## [Your instructions]
Output nothing but the lines from the first line of the entries to the line with "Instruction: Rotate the", inclusive, exactly as they read.

+ + +

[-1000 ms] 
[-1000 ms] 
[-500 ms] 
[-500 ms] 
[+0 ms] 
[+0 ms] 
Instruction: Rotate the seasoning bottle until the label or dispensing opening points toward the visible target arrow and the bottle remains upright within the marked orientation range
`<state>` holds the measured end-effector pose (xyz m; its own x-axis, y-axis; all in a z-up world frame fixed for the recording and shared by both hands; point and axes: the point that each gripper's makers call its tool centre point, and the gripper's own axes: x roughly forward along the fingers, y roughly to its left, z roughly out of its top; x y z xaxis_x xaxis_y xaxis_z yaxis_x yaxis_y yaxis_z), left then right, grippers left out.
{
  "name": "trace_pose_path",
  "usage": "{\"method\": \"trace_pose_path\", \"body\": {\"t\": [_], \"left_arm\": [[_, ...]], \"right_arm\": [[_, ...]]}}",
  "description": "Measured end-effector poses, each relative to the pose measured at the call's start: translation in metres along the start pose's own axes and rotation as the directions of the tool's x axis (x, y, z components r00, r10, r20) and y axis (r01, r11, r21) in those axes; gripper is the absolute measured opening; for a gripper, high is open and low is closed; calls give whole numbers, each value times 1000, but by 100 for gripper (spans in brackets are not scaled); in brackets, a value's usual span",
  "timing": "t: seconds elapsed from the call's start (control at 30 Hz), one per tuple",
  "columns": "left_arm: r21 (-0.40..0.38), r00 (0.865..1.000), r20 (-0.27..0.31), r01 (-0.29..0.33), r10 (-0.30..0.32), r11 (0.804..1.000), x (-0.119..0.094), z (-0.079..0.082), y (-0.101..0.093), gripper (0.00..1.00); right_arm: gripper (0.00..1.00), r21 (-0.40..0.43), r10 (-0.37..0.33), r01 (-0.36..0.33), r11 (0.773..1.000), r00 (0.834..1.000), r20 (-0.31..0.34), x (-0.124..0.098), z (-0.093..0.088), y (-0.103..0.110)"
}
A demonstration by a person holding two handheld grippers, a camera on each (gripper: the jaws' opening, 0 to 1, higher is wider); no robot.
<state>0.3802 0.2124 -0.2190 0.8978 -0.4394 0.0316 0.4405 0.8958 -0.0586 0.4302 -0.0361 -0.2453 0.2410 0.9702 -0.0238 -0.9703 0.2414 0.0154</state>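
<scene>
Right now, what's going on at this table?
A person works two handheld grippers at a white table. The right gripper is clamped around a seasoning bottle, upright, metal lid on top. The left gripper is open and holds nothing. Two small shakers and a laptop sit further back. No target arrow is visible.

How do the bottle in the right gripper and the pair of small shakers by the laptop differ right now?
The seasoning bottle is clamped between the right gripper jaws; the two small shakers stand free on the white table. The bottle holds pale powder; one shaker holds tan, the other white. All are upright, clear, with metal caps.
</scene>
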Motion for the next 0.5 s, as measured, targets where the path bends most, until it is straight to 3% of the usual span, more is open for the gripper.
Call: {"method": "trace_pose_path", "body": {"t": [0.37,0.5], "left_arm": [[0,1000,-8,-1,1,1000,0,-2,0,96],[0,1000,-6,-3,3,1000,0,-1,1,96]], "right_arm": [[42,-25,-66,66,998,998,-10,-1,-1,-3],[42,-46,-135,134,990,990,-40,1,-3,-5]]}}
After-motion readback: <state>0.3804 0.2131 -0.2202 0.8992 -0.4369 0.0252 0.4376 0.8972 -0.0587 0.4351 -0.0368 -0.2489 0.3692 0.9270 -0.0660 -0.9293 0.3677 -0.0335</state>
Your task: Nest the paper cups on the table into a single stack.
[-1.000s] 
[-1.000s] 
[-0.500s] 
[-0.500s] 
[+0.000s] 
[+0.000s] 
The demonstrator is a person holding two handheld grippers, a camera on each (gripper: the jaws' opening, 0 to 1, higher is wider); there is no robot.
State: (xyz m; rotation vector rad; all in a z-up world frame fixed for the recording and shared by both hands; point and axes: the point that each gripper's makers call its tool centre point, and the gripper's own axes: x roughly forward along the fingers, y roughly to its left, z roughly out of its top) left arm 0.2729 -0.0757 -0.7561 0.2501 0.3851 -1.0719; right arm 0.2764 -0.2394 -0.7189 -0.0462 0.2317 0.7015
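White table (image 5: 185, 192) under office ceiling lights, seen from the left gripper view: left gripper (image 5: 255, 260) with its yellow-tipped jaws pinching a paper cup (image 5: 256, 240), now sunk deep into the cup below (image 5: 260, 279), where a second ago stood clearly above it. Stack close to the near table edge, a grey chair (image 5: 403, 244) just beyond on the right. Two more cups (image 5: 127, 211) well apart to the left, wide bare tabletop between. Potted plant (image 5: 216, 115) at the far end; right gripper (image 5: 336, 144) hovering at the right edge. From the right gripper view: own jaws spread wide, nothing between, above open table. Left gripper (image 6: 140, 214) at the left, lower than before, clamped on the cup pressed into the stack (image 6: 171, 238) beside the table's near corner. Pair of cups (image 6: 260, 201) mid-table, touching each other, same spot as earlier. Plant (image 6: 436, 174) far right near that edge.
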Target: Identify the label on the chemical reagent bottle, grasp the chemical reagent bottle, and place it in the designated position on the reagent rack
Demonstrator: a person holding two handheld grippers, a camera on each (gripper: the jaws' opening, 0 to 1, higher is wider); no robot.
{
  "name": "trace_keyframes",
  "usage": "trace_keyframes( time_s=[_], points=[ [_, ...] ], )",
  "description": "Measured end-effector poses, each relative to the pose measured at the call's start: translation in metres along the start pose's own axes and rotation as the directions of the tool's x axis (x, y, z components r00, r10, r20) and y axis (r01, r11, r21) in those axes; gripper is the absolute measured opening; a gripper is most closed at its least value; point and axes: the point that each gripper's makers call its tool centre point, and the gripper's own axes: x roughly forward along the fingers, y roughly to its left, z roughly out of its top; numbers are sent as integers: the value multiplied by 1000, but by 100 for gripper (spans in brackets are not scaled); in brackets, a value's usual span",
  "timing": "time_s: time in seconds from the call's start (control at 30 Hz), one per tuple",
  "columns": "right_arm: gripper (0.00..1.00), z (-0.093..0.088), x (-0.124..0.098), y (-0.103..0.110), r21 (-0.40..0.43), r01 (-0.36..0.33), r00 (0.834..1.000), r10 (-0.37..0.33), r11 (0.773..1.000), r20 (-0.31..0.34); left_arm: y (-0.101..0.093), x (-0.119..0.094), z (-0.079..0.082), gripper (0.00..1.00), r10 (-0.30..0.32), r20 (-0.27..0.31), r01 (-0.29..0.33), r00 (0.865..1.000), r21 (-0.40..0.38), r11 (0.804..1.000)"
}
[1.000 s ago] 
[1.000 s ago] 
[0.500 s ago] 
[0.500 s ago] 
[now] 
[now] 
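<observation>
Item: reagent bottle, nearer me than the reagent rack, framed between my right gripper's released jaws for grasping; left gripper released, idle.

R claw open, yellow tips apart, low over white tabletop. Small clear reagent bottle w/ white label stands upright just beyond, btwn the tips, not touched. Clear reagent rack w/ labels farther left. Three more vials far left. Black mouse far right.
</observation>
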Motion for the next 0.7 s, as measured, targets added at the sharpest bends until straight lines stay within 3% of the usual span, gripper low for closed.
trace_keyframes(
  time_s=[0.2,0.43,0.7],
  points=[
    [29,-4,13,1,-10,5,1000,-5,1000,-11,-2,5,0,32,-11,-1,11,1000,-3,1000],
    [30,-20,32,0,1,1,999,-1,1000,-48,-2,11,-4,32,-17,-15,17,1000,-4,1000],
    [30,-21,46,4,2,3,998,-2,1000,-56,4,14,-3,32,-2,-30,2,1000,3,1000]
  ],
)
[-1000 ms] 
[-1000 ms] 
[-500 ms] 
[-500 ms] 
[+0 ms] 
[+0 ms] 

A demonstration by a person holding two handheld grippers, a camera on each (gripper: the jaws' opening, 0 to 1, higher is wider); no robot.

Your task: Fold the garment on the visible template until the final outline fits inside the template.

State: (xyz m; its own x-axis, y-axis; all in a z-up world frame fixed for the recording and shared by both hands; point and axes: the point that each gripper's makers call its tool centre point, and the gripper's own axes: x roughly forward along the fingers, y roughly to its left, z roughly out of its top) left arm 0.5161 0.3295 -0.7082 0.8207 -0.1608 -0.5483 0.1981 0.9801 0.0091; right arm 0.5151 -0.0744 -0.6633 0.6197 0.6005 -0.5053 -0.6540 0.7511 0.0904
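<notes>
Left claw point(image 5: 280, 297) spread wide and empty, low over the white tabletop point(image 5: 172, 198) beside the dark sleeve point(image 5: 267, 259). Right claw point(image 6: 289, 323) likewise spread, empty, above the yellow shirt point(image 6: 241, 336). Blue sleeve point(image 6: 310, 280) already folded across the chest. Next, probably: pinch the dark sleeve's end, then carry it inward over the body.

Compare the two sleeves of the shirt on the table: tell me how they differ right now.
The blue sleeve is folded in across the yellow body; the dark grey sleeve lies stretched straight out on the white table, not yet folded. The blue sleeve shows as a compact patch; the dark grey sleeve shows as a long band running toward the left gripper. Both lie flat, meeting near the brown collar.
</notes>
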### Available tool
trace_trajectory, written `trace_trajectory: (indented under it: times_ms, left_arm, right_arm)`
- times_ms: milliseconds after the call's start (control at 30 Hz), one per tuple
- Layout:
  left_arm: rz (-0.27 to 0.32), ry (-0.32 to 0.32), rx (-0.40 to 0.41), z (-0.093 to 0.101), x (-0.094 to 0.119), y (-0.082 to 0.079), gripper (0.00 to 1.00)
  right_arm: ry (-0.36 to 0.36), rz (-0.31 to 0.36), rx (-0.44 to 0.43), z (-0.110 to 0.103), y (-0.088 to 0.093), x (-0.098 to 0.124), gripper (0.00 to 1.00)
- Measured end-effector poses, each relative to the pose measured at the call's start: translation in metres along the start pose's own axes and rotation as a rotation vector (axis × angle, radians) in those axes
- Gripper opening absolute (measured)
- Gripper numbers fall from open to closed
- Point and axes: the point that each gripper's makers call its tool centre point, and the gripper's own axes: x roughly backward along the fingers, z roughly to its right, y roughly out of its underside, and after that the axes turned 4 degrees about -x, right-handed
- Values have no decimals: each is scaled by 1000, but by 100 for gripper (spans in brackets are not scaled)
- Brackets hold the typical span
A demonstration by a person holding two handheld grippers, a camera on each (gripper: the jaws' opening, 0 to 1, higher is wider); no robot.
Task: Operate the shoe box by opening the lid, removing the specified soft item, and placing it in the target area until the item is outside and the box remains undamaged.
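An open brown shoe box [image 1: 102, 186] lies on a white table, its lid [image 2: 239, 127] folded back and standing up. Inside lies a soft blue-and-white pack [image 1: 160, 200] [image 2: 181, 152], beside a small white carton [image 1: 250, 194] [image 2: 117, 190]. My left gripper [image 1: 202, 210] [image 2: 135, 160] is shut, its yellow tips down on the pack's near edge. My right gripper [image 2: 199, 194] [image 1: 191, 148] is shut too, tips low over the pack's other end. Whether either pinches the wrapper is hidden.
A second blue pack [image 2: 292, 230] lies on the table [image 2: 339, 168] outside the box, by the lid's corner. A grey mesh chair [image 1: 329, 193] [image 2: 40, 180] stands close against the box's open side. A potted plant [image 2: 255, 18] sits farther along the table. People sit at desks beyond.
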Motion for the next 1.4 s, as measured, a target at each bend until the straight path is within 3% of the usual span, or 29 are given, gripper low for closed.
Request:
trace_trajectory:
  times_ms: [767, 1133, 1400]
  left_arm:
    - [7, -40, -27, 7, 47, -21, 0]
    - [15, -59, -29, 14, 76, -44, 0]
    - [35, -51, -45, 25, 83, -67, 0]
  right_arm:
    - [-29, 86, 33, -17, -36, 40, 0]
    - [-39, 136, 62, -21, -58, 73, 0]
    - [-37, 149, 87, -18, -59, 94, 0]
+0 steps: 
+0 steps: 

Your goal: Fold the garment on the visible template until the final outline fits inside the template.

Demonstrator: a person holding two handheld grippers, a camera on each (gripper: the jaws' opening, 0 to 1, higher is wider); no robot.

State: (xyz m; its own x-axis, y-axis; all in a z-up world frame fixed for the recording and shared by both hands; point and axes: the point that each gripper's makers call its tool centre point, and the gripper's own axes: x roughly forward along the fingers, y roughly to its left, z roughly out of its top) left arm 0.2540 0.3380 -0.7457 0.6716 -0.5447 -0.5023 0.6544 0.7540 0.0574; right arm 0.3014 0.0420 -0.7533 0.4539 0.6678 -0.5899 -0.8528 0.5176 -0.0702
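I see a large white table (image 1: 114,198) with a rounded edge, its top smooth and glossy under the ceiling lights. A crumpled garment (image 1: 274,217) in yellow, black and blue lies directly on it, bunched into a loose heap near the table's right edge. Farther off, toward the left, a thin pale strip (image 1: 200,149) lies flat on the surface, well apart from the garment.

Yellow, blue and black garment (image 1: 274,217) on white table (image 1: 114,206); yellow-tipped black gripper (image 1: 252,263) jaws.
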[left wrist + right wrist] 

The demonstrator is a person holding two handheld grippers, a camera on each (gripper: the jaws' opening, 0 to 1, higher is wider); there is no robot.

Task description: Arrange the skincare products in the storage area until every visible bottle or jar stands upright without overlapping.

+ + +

## [Answer for the task]
[-1000 ms] 
[-1000 ms] 
[-500 ms] 
[-500 ms] 
[+0 ms] 
[+0 ms] 
Instruction: Rotate the seasoning bottle until the label or dispensing opening points toward the visible target arrow and the bottle remains upright within the marked orientation range

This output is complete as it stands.